Possible talks between the stakeholders had been announced the previous day, right before Moreno decreed an indefinite curfew in the city. That day had been marked by a large mobilization in which many groups in the capital city had been gathering in the main area of protest, turning the downtown into streets of barricades faced with the Government’s repression.
The talks were being expected as a decisive moment but in case Moreno did not back down on Decree 883, then CONAIE would continue mobilizing, resulting in the extension of the crisis not only in Quito but throughout the country. In fact, protests were being carried out in different neighborhoods of the capital city, as well as road blocks across the country, “cacerolazos” or pot-banging protests day and night continued, amidst a scenario of a territorial extension of the unrest evidencing that it was not just an indigenous issue or a specific area of the country in conflict.
The Government’s refusal to revoke the decree that eliminated public oil subsidies seemed irreversible. Nevertheless, after talks with the mediation of the United Nations and Ecuador’s Episcopal Conference —despite moments of interruption—, the announcement expected by the whole country finally arrived.
Celebrations were to be expected.
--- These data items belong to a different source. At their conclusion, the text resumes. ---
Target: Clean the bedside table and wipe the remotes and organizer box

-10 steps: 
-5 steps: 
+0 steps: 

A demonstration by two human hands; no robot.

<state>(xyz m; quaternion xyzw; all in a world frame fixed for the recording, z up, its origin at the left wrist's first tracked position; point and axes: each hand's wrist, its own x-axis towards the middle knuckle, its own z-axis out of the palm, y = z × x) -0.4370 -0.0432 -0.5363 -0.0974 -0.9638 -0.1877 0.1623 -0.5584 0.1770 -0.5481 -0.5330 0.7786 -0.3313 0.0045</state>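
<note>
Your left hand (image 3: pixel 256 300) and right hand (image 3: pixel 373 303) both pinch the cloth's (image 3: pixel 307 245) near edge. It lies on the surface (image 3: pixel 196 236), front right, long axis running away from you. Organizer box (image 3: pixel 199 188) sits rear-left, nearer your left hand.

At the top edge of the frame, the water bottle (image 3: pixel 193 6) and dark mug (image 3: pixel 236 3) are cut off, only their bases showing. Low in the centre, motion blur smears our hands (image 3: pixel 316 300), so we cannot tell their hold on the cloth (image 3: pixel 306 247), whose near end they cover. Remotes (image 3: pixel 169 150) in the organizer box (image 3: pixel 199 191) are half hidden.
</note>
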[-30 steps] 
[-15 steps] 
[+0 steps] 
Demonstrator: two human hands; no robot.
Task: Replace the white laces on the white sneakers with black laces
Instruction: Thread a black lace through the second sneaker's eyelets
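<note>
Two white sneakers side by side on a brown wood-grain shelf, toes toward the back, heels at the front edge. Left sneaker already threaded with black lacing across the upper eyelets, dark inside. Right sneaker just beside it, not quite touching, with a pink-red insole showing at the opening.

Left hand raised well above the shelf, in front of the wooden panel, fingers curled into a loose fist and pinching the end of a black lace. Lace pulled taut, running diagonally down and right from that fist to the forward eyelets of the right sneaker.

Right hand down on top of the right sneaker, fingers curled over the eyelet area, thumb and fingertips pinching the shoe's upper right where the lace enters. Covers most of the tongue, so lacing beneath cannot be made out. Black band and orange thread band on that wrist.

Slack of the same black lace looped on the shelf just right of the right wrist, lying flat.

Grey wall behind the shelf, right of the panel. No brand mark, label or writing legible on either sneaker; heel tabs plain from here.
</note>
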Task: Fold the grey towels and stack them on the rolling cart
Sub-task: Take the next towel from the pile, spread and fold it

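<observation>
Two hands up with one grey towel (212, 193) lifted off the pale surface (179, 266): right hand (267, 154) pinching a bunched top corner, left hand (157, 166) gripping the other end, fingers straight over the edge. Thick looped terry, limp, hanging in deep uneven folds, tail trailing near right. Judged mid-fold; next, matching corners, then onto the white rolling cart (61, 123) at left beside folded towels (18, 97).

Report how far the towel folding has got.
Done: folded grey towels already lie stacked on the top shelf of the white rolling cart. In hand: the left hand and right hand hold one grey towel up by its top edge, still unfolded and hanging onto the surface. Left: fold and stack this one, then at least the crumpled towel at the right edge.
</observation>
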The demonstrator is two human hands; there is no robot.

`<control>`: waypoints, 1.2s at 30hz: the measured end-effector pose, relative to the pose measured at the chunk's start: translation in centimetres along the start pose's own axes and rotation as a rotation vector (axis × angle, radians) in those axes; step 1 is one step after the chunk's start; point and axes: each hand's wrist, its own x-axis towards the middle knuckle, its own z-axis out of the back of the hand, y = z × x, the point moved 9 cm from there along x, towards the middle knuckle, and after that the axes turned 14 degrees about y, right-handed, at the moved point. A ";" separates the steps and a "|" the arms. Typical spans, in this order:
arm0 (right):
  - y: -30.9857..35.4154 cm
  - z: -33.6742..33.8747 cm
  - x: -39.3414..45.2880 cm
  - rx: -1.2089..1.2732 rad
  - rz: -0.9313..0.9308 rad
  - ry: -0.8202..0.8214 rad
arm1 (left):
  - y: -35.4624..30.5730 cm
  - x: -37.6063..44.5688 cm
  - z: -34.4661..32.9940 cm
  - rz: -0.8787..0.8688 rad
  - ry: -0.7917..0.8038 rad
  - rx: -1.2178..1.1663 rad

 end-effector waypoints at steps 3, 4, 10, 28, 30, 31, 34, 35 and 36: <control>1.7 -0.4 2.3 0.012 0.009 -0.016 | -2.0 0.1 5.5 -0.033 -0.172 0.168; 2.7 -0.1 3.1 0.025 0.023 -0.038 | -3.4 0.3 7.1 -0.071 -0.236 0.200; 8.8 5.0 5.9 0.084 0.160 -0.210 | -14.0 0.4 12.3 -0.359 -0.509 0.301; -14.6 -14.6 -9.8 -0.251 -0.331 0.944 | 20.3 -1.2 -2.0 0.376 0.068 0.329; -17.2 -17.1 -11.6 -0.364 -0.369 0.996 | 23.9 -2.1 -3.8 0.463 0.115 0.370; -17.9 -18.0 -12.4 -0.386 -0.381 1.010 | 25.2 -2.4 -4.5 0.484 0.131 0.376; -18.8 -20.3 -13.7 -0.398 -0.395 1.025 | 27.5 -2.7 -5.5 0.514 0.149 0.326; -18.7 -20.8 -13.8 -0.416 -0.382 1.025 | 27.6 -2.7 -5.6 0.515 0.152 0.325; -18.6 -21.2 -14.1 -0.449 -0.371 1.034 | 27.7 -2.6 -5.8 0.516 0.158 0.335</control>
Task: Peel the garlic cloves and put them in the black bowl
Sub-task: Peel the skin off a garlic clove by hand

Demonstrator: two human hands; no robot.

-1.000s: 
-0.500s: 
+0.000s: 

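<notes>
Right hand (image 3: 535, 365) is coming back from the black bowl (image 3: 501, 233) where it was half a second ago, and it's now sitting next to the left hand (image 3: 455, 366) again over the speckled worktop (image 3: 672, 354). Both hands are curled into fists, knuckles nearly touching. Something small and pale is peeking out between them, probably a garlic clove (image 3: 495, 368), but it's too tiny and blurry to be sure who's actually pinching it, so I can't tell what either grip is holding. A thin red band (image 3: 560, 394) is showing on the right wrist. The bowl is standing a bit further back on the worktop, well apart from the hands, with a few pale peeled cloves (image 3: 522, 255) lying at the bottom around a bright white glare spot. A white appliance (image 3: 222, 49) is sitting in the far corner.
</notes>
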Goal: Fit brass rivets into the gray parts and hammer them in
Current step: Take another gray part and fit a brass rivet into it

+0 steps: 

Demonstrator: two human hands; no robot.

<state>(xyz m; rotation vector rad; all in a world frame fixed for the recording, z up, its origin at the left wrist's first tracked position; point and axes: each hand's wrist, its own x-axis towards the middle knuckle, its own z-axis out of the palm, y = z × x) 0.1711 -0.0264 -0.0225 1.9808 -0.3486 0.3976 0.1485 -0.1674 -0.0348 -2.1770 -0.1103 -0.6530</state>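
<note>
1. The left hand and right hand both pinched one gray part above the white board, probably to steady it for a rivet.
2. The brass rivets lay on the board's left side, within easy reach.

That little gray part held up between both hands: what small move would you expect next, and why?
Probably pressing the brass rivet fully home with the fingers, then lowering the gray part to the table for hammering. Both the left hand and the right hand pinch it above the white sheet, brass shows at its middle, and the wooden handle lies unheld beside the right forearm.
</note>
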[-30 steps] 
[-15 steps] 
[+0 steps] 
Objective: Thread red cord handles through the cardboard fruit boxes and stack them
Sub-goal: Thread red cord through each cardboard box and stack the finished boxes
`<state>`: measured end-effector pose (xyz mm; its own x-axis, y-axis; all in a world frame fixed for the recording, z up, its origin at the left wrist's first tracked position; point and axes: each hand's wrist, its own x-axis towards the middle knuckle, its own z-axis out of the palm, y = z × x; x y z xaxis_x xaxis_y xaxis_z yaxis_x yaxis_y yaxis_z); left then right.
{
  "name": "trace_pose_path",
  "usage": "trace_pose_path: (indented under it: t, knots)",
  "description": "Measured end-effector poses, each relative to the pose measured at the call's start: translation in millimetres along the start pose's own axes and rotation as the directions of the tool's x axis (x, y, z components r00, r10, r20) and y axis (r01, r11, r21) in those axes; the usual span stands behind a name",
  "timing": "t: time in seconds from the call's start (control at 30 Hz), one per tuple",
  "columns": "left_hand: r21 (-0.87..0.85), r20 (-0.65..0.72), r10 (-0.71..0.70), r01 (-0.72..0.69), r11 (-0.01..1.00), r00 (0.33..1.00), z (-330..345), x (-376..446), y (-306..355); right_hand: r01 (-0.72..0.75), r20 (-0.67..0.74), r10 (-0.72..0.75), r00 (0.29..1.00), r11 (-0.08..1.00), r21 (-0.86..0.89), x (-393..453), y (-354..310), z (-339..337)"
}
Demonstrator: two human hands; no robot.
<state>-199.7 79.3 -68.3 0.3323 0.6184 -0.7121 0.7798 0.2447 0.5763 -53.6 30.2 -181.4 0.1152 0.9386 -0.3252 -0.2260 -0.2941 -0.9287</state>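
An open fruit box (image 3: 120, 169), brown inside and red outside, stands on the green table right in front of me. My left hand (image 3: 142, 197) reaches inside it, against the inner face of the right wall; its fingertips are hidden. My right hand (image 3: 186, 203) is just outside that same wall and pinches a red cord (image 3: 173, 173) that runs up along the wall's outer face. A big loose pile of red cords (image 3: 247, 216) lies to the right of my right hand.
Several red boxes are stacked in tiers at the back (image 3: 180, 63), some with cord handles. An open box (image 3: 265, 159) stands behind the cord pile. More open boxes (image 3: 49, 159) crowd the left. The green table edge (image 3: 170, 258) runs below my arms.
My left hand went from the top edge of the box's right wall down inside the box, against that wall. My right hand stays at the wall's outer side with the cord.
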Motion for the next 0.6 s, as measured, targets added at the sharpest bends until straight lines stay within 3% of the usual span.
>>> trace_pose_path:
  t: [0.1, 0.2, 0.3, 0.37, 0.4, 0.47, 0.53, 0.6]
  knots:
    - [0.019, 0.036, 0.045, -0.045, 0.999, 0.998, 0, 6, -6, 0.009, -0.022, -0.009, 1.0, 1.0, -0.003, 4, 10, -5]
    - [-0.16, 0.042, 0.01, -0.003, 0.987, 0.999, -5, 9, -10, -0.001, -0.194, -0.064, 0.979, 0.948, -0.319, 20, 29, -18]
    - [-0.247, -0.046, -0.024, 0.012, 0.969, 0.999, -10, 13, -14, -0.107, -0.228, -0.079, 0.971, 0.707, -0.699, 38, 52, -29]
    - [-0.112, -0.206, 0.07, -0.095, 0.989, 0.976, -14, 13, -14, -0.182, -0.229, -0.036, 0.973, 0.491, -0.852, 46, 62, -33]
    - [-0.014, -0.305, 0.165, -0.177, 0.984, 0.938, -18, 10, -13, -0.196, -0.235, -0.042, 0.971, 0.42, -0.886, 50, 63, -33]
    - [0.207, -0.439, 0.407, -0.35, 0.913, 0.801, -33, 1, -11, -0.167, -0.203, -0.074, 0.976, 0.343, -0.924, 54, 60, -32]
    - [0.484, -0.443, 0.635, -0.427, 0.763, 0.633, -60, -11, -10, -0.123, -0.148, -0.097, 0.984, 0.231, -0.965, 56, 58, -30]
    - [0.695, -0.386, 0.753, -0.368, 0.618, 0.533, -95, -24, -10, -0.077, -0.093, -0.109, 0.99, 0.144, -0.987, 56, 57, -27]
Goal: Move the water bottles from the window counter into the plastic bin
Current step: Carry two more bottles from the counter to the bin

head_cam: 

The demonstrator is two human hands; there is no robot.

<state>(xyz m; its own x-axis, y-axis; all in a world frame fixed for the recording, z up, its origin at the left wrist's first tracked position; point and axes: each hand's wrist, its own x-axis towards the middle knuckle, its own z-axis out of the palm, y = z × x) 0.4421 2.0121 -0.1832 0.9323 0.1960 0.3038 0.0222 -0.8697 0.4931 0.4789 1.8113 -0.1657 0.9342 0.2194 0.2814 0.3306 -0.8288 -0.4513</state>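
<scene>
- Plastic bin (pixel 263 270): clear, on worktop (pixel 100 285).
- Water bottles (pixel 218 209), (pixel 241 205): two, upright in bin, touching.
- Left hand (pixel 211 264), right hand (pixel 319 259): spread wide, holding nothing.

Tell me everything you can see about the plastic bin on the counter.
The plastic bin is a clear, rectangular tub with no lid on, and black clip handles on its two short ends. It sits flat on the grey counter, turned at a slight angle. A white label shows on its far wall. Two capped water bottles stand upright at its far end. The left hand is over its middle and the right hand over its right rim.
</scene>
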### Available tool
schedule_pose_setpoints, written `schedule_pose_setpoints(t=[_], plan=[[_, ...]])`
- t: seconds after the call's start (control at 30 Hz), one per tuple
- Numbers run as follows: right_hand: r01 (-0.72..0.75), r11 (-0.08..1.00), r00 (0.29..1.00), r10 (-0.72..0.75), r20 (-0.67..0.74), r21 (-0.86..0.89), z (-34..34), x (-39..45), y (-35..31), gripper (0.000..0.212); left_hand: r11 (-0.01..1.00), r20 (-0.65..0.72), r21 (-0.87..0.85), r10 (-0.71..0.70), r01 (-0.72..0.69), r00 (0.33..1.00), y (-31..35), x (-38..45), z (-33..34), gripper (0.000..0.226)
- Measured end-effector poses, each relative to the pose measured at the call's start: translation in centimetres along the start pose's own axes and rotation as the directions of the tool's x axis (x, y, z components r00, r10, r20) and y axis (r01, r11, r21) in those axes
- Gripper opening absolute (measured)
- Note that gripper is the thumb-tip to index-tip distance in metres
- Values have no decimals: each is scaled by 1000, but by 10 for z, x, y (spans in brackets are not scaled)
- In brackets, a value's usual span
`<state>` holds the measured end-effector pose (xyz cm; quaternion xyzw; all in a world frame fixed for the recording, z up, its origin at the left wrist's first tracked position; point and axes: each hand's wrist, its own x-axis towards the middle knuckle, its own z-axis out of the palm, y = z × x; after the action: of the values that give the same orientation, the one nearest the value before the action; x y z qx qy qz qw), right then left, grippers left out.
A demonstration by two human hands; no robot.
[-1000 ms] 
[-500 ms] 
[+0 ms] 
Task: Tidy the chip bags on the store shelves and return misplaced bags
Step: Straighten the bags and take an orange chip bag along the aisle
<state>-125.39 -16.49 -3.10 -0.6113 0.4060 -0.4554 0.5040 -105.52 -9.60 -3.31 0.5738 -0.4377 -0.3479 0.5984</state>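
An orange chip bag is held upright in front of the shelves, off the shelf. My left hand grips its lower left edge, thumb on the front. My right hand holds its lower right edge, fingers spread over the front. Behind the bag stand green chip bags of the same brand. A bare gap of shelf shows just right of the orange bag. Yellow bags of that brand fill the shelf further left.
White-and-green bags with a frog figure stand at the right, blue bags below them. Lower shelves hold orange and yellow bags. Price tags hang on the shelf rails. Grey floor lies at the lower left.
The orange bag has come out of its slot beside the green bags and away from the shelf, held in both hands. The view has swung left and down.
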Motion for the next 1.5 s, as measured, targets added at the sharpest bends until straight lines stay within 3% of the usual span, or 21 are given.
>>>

The place where repression, burning tires, tear gas bombs and nights of resistance had taken place in Quito became an explosion of honking horns, cheering, and chants of “the people united will never be defeated” rang from trucks loaded with people, taxi drivers, along with people who came from different areas of the city.
Another phase is now being entered with the agreement reached between the Government and people’s mobilization mainly expressed in the indigenous movement. How will be the decree be revoked? Will it be replaced by another to be debated later? Moreno promised a discussion after the meeting, while indigenous leaders reiterated that they would only accept a repeal.
Following several days, the night in Quito came to an end amidst celebration. Points about what will happen with the decree are still to be discussed, the same as other aspects signed in the agreement with the International Monetary Fund. And what about the abuses committed by the Government during its repression, which resulted in at least seven deaths according to the latest report issued by the Ombudsman.